In her hundred years of teaching fanged girls, Mina has seen the rules for turning change twice. When she was a teenager, girls only turned if a vampire bit them. They were mostly safe if they stayed home after dark and didn’t fraternize with men. The rules changed in the 1930s, when unmarried women turned overnight on their thirtieth birthday. The newspapers said their spinsterhood turned them into feral man-eaters, desperate for male attention and comfort. This lasted through the 1960s, until the rules changed a second time and lost predictability. Both the quiet, dutiful housewives and openly lesbian shopkeepers turned, swapping bras and hair curlers for cigarettes and denim pants. Now, fifty years later, the rules remain inconstant. Some girls gain fangs from kissing too many boys (or daydreaming about it) or swearing in public too often. And sometimes girls just wake up with all the signs: fanged teeth, ashen skin, a distaste for sun and color, a preference for black clothing, an active libido, and an unquenchable thirst for blood that leaves them mercurial and violent when hungry.

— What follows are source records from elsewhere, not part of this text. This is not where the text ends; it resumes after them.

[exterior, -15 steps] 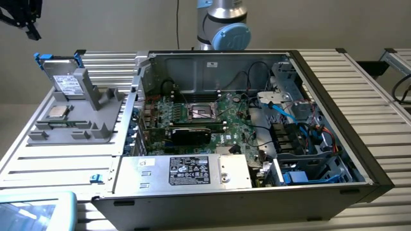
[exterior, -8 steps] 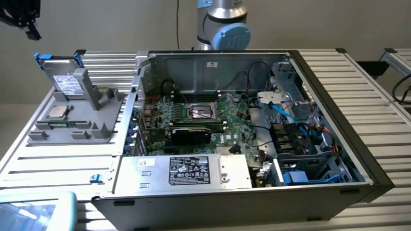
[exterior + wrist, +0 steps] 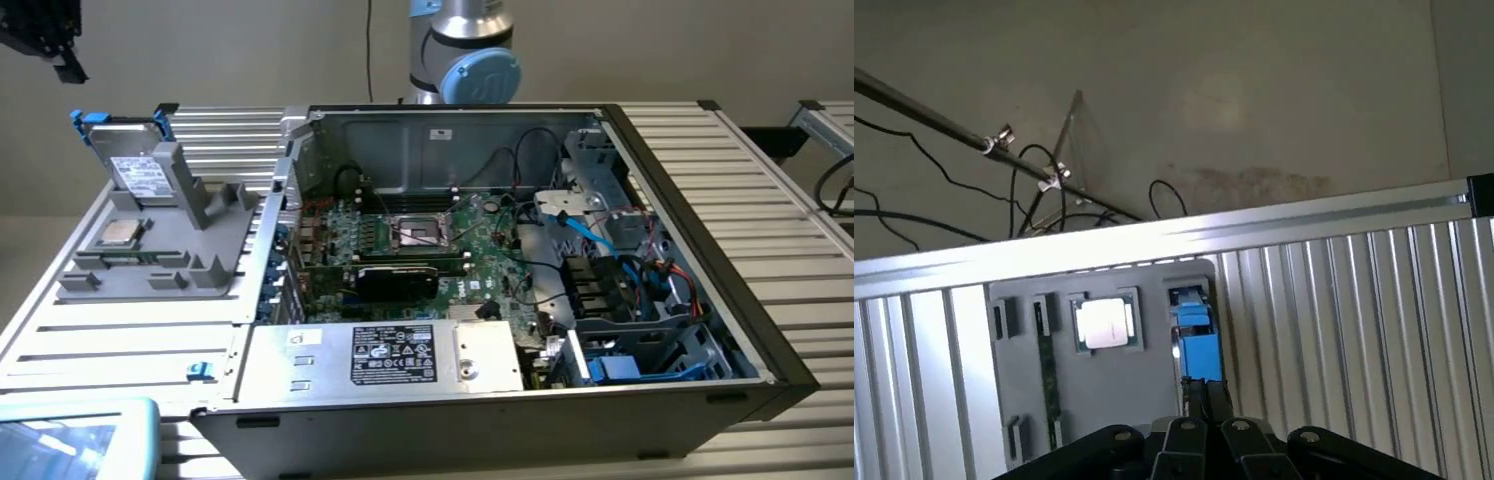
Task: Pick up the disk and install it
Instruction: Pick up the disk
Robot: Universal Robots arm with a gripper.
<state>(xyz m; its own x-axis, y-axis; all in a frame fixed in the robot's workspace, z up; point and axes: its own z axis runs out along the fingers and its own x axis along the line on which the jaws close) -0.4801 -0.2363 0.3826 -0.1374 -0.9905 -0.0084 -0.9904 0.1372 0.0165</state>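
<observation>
In the exterior view, take the grey holder (image 3: 200, 265) as your reference. The disk (image 3: 134, 165) stands upright in a slot at the holder's far end, blue frame uppermost and white label facing you. The processor chip (image 3: 120, 232) lies flat on the holder just in front of it. The open computer case (image 3: 441, 135) sits right beside the holder, on the exterior view's right. The drive bay (image 3: 641, 340) at the case's side away from the holder shows no disk that you can make out. High above the holder's far end, the dark shape looks to be the gripper (image 3: 64, 68), well clear of everything.

In the wrist view you look down on the holder (image 3: 1144, 400). The disk (image 3: 1194, 335) shows edge-on as a blue block in its slot, next to the chip (image 3: 1104, 323). The gripper (image 3: 1206, 395) has its tips pressed together on nothing and lined up roughly over the disk.

Judge the task as barely begun: the disk is not yet grasped or lifted, and the install into the case is all left to do.
</observation>
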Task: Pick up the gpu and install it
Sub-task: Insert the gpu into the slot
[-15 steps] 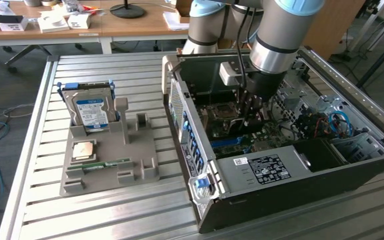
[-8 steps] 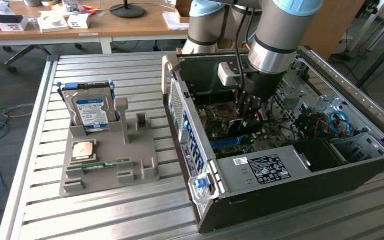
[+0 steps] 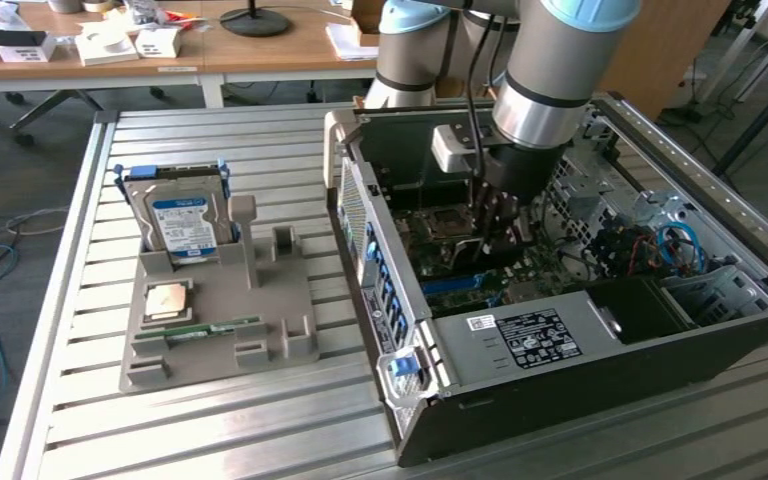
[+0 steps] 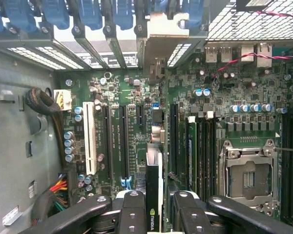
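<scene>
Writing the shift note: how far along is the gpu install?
Pickup looks done: the gpu is clamped edge-on between the fingers, inside the open computer case. In hand: it is over the motherboard, running along the expansion slots. Left: seating. Whether its edge has entered a slot yet cannot be told.
</scene>
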Robot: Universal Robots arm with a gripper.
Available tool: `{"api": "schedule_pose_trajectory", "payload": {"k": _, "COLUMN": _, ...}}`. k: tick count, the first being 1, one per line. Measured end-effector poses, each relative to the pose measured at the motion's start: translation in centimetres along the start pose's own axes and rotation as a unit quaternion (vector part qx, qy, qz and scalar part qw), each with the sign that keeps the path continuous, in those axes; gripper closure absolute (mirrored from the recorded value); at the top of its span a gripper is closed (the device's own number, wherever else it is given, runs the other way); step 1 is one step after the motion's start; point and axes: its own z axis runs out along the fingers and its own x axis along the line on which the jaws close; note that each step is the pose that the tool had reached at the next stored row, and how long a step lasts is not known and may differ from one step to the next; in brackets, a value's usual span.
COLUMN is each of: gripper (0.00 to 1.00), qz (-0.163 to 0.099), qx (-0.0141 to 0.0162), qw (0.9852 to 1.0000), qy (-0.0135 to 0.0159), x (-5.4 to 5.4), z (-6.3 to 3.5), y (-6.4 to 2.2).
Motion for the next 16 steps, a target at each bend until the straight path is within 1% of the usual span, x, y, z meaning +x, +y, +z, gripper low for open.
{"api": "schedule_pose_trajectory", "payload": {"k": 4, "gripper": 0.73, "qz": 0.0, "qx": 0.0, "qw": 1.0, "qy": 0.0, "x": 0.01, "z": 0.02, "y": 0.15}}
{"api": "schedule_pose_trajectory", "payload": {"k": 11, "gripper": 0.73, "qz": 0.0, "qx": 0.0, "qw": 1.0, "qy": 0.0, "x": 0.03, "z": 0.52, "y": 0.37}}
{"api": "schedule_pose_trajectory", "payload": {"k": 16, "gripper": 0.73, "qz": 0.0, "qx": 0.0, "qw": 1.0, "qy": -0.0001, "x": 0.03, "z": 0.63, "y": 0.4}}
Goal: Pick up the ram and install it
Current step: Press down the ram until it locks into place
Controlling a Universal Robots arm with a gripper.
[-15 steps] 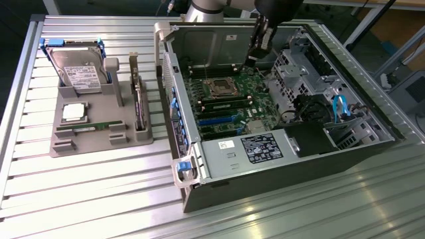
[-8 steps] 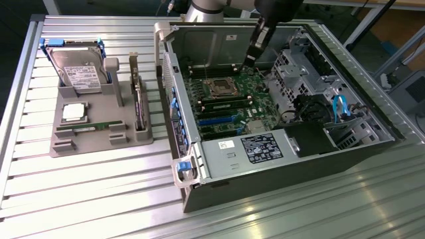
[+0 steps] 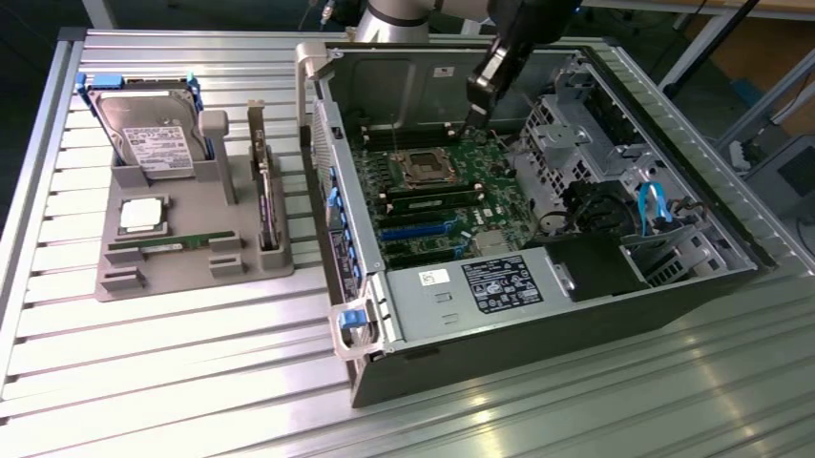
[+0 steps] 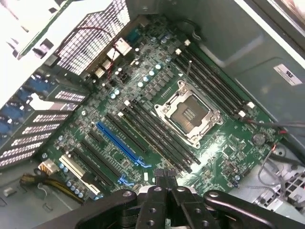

Out of fear their daughters will remain alone and rejected from society, their parents send them to Mina’s School for Fanged Girls to learn how to behave like proper young ladies. While the school has been a resounding success since year one, these last few decades have tested Mina’s patience and energy. Today’s fanged girls aren’t like her kind. They listen to angry music, wear baggy clothing with rips and holes, and shout profanities. These are not fanged girls who fear their condition; they celebrate living on the fringe. Mina won’t allow this to stand. It will be another demanding summer, but she’s up for the challenge.

#

On orientation day in June, fifteen families arrive after sunset with fanged girls, some irritable, others sobbing into mucous-stained shirt sleeves. None of them want to be here. Piling out of cars, the fanged girls size up one another, some as romantic interests, others as competition. Two fanged girls wrestle in the grass until a pair of security guards separate them. Another two make out until Mina slaps their hands with a silver ruler. The fanged girls hiss and bare their teeth, but they’re no match for Mina, and they know it. Mina has more than one hundred years of experience on them, can dodge any stake, and withstand wearing silver (gold being too garish, even if more comfortable). She is physically domineering—five-foot-ten, plus another two inches from her square-toe heeled shoes she wears everyday—and has the stare-and-glare down that every schoolteacher of rebellious students needs. The wrinkle between her eyebrows that deepens every summer has come in handy, emphasizing her trademark look that shows disappointment, disgust, and a warning all at once.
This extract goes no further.